OpenAI supported by Elon Musk reveals the Dall-E picture generator in accordance with GPT-3

SpaceX founder Elon Musk attends a post-launch press conference after the SpaceX Falcon 9 rocket launched from the Kennedy Space Center in Cape Canaveral, Florida on an unscrewed test flight to the International Space Station on the Crew Dragon spacecraft on March 2, 2019 .

Mike Blake | Reuters

Armchairs in the shape of avocados and baby daikon radishes with tutus are among the quirky images created with new software from OpenAI, an Elon Musk-supported artificial intelligence laboratory in San Francisco.

OpenAI trained the software known as Dall-E to generate images from short text captions. Specifically, it used a data set of 12 billion images and their captions found on the Internet.

The lab said Dall-E – a portmanteau by Spanish surrealist artist Salvador Dali and Wall-E, a small animated robot from the Pixar movie of the same name – learned to create images for a variety of concepts.

OpenAI showed some of the results in a blog post published on Tuesday. “We found that [Dall-E] has a number of capabilities, including creating anthropomorphized versions of animals and objects, plausibly combining unrelated concepts, rendering text, and applying transformations to existing images, “the company wrote.

Dall-E is based on a neural network, a computer system vaguely inspired by the human brain that can recognize patterns and identify relationships between huge amounts of data.

While neural networks have previously generated images and videos, Dall-E is unusual in that it relies on text input while the others don’t.

Synthetic videos and images have become more complex in recent years as it has become difficult for humans to distinguish between the real and the computer generated. For example, General Adversarial Networks (GANs), which use two neural networks, have been used to create fake videos of politicians.

OpenAI acknowledged that Dall-E has “the potential for significant broad societal impacts” and plans to analyze how models such as Dall-E “relate to societal issues such as economic impact on certain work processes and occupations, and the potential for bias the model results and the longer term ethical challenges this technology poses. “

GPT-3 successor

Dall-E comes just a few months after OpenAI announced that they have built a text generator called GPT-3 (Generative Pre-Training), which is also supported by a neural network.

The speech generation tool is able to produce human-like text if necessary. It became relatively famous for an AI program when people realized it could write its own poems, news articles, and short stories.

“Dall-E is a Text2Image system that is based on GPT-3, but is trained on text and images,” said Mark Riedl, associate professor at Georgia Tech School of Interactive Computing, told CNBC.

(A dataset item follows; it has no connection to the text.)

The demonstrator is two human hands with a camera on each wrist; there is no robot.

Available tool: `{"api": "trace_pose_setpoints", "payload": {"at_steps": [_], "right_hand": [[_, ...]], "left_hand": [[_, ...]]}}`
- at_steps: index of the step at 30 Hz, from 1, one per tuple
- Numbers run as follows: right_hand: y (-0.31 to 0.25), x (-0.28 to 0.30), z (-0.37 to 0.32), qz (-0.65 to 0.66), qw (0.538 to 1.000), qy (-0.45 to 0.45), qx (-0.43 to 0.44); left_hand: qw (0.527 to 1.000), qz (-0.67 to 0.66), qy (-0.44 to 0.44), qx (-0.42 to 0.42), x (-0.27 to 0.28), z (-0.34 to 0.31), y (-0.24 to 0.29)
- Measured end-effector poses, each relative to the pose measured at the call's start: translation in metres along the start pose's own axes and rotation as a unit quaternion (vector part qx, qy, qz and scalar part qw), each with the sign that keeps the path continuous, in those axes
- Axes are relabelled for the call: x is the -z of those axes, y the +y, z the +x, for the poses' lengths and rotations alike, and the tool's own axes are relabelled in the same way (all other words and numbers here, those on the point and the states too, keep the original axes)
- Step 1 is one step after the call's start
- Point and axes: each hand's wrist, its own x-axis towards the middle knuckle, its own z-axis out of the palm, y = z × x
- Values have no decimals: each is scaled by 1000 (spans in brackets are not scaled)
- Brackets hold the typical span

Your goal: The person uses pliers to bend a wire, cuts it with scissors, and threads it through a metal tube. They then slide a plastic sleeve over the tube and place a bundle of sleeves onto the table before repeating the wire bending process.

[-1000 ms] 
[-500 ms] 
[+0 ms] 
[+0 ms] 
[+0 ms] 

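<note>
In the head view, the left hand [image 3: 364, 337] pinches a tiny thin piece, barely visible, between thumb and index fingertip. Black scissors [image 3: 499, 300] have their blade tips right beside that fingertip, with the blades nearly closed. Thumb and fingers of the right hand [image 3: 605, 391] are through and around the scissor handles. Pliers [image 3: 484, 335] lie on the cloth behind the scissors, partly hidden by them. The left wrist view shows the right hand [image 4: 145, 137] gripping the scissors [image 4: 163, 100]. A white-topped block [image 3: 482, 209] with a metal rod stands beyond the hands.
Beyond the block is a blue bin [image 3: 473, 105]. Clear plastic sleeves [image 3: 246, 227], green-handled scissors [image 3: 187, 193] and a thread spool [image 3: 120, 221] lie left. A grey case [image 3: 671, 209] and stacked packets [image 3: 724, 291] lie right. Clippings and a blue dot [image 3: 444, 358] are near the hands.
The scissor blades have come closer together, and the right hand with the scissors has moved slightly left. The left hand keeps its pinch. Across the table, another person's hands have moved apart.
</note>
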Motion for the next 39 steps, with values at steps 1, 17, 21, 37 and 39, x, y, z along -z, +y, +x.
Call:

“Text2image isn’t new, but the Dall-E demo is remarkable for producing illustrations that are much more coherent than other Text2Image systems I’ve seen over the years.”

OpenAI has competed with companies like DeepMind and the Facebook AI Research Group to develop general-purpose algorithms that can perform a wide range of tasks at the human level and beyond.

Researchers have developed AIs that can play complex games like chess and the Chinese board game Go, translate one human language into another, and detect tumors on a mammogram. However, getting an AI system to show real “creativity” is a major challenge in the industry.

Riedl said the Dall-E results showed it had learned to mix concepts coherently, adding that “the ability to mix concepts coherently is seen as a key form of creativity in humans”.

“From a creativity standpoint, this is a big step forward,” added Riedl. “While there isn’t much agreement on what it means for an AI system to ‘understand’ something, the ability to use concepts in new ways is an important part of creativity and intelligence.”

Neil Lawrence, former director of machine learning at Amazon Cambridge, told CNBC that Dall-E looks “very impressive.”

Lawrence, who is now a professor of machine learning at Cambridge University, described it as “an inspiring demonstration of the ability of these models to store and generalize information about our world in ways that people find very natural”.

He said, “I assume there will be all kinds of uses of this type of technology that I can’t even imagine. But it’s also interesting to be another pretty mind-blowing technology that solves the problems that we have have not resolved. ” I even know that we actually had it. “

“Doesn’t improve the state of the AI”

Not everyone is that impressed with Dall-E, however.

Gary Marcus, an entrepreneur who sold a machine learning start-up to Uber for an undisclosed sum in 2016, told CNBC that it was interesting but “didn’t advance the state of AI.”

He also pointed out that it is not from open sources and the company has not yet published any paper on the research.

Marcus previously questioned whether some of the research published in recent years by the competitor’s DeepMind lab should be classified as “breakthroughs”.

OpenAI was founded as a nonprofit with a $ 1 billion commitment by a group of founders including Elon Musk, CEO of Tesla. In February 2018, Musk left the OpenAI board, but continues to donate and advise the organization.

OpenAI turned for-profit in 2019, raising an additional $ 1 billion from Microsoft to fund its research. GPT-3 will be OpenAI’s first commercial product and Reddit signed up as one of the first customers.